_WORK TASK_
Each record below should be repeated precisely as written.

_THE RECORDS_
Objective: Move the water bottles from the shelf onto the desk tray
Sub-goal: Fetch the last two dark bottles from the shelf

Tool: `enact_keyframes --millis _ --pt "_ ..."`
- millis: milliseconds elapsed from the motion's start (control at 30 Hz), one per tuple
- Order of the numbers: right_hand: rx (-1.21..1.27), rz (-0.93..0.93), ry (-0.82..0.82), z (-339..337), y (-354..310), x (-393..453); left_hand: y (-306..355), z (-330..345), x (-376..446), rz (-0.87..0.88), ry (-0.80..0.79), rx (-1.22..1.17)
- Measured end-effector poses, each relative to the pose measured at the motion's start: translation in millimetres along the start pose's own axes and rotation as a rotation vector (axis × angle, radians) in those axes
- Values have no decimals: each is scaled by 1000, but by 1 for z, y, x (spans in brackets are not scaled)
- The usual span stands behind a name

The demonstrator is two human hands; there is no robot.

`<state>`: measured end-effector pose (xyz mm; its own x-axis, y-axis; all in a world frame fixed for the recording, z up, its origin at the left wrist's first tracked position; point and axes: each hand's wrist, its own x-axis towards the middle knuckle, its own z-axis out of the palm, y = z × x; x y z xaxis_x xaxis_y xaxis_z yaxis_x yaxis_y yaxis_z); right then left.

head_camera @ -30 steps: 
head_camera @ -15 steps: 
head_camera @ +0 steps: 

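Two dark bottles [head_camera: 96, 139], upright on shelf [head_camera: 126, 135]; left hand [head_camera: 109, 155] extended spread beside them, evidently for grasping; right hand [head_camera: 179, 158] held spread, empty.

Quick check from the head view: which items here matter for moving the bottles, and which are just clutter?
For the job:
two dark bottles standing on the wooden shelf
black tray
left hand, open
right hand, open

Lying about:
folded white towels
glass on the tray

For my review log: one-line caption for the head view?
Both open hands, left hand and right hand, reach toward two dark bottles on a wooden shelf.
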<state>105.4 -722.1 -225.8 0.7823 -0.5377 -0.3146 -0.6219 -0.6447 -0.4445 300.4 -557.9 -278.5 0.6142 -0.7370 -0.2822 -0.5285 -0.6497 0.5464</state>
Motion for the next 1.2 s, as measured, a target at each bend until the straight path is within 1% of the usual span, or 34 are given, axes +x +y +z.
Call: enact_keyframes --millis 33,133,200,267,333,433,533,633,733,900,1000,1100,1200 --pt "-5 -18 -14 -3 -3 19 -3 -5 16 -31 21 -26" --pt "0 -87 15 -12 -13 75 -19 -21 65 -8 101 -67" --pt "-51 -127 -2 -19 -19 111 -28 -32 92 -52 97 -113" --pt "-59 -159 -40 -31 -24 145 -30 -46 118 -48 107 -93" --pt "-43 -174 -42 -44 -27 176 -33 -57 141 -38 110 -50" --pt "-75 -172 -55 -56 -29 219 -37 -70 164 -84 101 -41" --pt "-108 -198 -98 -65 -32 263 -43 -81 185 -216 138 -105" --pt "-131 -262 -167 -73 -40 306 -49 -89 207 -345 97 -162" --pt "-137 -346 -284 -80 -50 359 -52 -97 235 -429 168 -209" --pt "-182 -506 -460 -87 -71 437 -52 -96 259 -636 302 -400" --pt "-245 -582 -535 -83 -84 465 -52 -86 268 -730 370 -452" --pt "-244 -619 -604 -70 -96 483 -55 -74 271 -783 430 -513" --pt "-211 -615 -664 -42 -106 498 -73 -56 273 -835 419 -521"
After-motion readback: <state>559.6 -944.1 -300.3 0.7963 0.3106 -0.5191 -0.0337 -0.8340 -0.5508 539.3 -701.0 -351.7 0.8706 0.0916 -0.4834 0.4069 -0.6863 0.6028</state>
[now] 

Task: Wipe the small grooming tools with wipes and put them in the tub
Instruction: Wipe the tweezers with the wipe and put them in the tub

_TASK SOLUTION_
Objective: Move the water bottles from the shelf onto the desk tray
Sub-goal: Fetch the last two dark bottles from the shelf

Tool: `enact_keyframes --millis _ --pt "_ ..."`
- millis: milliseconds elapsed from the motion's start (control at 30 Hz), one per tuple
- Order of the numbers: right_hand: rx (-1.21..1.27), rz (-0.93..0.93), ry (-0.82..0.82), z (-339..337), y (-354..310), x (-393..453); left_hand: y (-306..355), z (-330..345), x (-376..446), rz (-0.87..0.88), ry (-0.80..0.79), rx (-1.22..1.17)
- Measured end-effector poses, each relative to the pose measured at the motion's start: translation in millimetres along the start pose's own axes and rotation as a rotation vector (axis × angle, radians) in those axes
- Values have no decimals: each is scaled by 1000, but by 1 for z, y, x (spans in brackets are not scaled)
- The usual span stands behind a name

The demonstrator is two human hands; there is no robot.

`<state>`: measured end-effector pose (xyz mm; its own x-axis, y-axis; all in a world frame fixed for the recording, z up, its origin at the left wrist's first tracked position; point and axes: each hand's wrist, its own x-axis towards the middle knuckle, its own z-axis out of the palm, y = z × x; x y z xaxis_x xaxis_y xaxis_z yaxis_x yaxis_y yaxis_z); right then left.

head_camera @ -30 steps: 
head_camera @ -15 steps: 
head_camera @ +0 steps: 

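Two dark bottles [head_camera: 96, 139], upright on shelf [head_camera: 126, 135]; left hand [head_camera: 109, 155] extended spread beside them, evidently for grasping; right hand [head_camera: 179, 158] held spread, empty.

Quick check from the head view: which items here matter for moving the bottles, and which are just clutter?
For the job:
two dark bottles standing on the wooden shelf
black tray
left hand, open
right hand, open

Lying about:
folded white towels
glass on the tray

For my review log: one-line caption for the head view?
Both open hands, left hand and right hand, reach toward two dark bottles on a wooden shelf.
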<state>105.4 -722.1 -225.8 0.7823 -0.5377 -0.3146 -0.6219 -0.6447 -0.4445 300.4 -557.9 -278.5 0.6142 -0.7370 -0.2822 -0.5285 -0.6497 0.5464</state>
Motion for the next 1.2 s, as measured, a target at each bend until the straight path is within 1% of the usual span, or 34 are given, axes +x +y +z.
Call: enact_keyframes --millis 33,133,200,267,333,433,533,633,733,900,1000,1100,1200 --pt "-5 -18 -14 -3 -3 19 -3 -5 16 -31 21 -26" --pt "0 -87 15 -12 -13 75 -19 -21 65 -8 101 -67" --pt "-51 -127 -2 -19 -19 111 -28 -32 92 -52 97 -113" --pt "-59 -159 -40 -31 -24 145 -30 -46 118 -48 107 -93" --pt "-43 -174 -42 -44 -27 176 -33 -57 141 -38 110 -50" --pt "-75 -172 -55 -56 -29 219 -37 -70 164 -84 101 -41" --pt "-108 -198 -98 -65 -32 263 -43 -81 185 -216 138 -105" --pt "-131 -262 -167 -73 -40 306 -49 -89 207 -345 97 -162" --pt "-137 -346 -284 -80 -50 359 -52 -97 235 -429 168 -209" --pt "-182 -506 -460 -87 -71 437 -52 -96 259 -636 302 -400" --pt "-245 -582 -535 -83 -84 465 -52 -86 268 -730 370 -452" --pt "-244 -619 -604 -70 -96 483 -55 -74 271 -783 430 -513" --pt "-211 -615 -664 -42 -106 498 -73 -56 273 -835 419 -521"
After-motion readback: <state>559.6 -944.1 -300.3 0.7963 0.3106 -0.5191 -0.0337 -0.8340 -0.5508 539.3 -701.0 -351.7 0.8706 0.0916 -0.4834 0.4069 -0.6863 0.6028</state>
[now] 

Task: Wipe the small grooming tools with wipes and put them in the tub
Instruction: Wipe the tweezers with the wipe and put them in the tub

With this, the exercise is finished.